WHAT TO WORK ON »
The answer must restate the listing word for word, without its images.

[DATASET CONTENT — start]

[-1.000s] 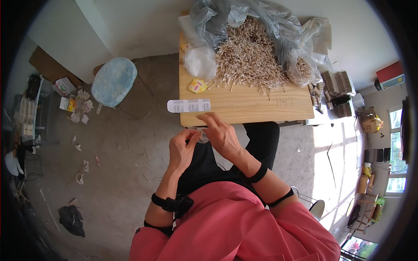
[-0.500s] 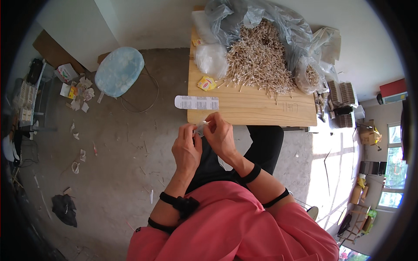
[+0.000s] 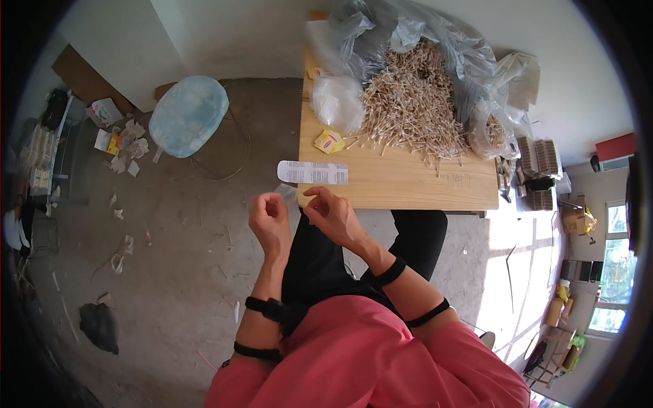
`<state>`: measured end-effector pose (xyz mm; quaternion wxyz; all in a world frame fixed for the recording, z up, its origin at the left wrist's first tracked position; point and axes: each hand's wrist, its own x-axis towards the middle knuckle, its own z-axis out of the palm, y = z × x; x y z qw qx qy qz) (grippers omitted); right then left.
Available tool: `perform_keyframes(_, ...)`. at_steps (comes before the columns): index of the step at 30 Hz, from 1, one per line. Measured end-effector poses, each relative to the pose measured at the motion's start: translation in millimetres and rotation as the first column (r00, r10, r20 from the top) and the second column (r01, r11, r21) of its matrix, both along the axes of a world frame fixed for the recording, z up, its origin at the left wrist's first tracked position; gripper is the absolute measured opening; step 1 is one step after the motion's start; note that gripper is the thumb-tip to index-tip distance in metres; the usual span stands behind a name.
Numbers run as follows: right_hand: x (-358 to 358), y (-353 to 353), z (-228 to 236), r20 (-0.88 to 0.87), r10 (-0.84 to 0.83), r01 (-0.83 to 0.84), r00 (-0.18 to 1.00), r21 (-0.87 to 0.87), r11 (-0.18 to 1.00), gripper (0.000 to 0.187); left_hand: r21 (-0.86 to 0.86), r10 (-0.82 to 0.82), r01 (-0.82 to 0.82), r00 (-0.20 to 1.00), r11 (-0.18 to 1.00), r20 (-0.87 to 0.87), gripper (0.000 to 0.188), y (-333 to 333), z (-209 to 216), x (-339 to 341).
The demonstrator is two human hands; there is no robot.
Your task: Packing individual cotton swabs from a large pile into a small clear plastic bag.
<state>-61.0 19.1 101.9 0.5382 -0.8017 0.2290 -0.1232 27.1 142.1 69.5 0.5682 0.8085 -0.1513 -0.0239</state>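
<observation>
My left hand [image 3: 271, 224] is raised just off the table's near left corner, its fingers curled in a pinch. A small clear plastic bag [image 3: 286, 193] shows at these fingertips. To the right, beside the table edge, my right hand [image 3: 332, 216] has thumb and forefinger bent toward each other. Whatever it pinches, if anything, is too small to make out. Close beyond both hands lies a flat white printed card [image 3: 313, 173] with one rounded end, partly over the table's left edge. A yellow printed packet [image 3: 329, 141] sits farther back.
A large heap of cotton swabs [image 3: 411, 102] covers the back of the wooden table [image 3: 401, 194], in front of a big grey plastic bag [image 3: 466, 41]. Stacked clear bags [image 3: 337, 102] lie left of it. A blue cushioned stool [image 3: 188, 115] stands on the floor at left.
My hands have moved apart, the left one going left. The clear bag, formerly between both hands' fingertips, now shows above them. The table sits slightly lower and farther right in view.
</observation>
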Motion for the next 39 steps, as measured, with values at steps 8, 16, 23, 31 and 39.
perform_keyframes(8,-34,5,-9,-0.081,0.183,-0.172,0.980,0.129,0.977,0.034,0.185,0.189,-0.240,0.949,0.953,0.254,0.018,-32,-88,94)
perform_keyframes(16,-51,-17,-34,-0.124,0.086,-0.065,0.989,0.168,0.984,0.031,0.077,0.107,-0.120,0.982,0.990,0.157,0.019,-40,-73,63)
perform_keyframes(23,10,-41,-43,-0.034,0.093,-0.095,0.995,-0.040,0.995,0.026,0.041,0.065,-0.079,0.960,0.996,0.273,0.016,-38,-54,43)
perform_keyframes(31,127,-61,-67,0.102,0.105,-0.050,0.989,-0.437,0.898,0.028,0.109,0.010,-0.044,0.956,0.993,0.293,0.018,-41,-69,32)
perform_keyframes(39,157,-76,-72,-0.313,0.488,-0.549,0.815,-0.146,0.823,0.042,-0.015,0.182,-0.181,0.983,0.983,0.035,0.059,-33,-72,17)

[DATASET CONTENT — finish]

OUTPUT OF THE TASK »
[-1.000s] 
[-0.500s] 
[+0.000s] 
`<state>`: measured end-effector pose (xyz mm; quaternion wxyz; all in a world frame fixed for the recording, z up, its origin at the left wrist's first tracked position; point and axes: each hand's wrist, its own x-axis towards the middle knuckle, its own z-axis out of the palm, y = z × x; x y z qw qx qy qz) (grippers omitted); right then left.
Available tool: `perform_keyframes(_, ...)`. at_steps (comes before the columns): index of the step at 30 Hz, from 1, one per line. Measured end-effector poses, each relative to the pose measured at the motion's start: translation in millimetres and rotation as the first column (r00, r10, r20 from the top) and the second column (r01, r11, r21) of its matrix, both along the axes of a world frame fixed for the recording, z up, its origin at the left wrist's first tracked position; gripper is the absolute measured opening; step 1 is one step after the motion's start; note that gripper is the thumb-tip to index-tip distance in metres; the usual span stands behind a name.
Numbers run as follows: right_hand: x (-358 to 358), y (-353 to 353), z (-228 to 236), r20 (-0.88 to 0.87), r10 (-0.84 to 0.83), r01 (-0.83 to 0.84), r00 (-0.18 to 1.00), r21 (-0.87 to 0.87), r11 (-0.18 to 1.00), gripper (0.000 to 0.187); left_hand: r21 (-0.86 to 0.86), r10 (-0.82 to 0.82), r01 (-0.82 to 0.82), r00 (-0.20 to 1.00), r11 (-0.18 to 1.00), r20 (-0.87 to 0.87), gripper (0.000 to 0.188), y (-333 to 333), z (-209 to 216), x (-339 to 341).
The demonstrator is two human hands; there is no robot.
Your task: Packing individual cotton swabs from a large pile into a small clear plastic bag.
<state>-61.0 19.1 101.9 0.5382 -0.8017 0.2290 -0.1232 27.1 142.1 69.5 0.5682 0.8085 -0.1513 -0.0239</state>
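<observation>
My left hand [image 3: 271, 224] is raised just off the table's near left corner, its fingers curled in a pinch. A small clear plastic bag [image 3: 286, 193] shows at these fingertips. To the right, beside the table edge, my right hand [image 3: 332, 216] has thumb and forefinger bent toward each other. Whatever it pinches, if anything, is too small to make out. Close beyond both hands lies a flat white printed card [image 3: 313, 173] with one rounded end, partly over the table's left edge. A yellow printed packet [image 3: 329, 141] sits farther back.
A large heap of cotton swabs [image 3: 411, 102] covers the back of the wooden table [image 3: 401, 194], in front of a big grey plastic bag [image 3: 466, 41]. Stacked clear bags [image 3: 337, 102] lie left of it. A blue cushioned stool [image 3: 188, 115] stands on the floor at left.
My hands have moved apart, the left one going left. The clear bag, formerly between both hands' fingertips, now shows above them. The table sits slightly lower and farther right in view.
</observation>
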Motion for the next 39 steps, as measured, with values at steps 8, 16, 23, 31 and 39.
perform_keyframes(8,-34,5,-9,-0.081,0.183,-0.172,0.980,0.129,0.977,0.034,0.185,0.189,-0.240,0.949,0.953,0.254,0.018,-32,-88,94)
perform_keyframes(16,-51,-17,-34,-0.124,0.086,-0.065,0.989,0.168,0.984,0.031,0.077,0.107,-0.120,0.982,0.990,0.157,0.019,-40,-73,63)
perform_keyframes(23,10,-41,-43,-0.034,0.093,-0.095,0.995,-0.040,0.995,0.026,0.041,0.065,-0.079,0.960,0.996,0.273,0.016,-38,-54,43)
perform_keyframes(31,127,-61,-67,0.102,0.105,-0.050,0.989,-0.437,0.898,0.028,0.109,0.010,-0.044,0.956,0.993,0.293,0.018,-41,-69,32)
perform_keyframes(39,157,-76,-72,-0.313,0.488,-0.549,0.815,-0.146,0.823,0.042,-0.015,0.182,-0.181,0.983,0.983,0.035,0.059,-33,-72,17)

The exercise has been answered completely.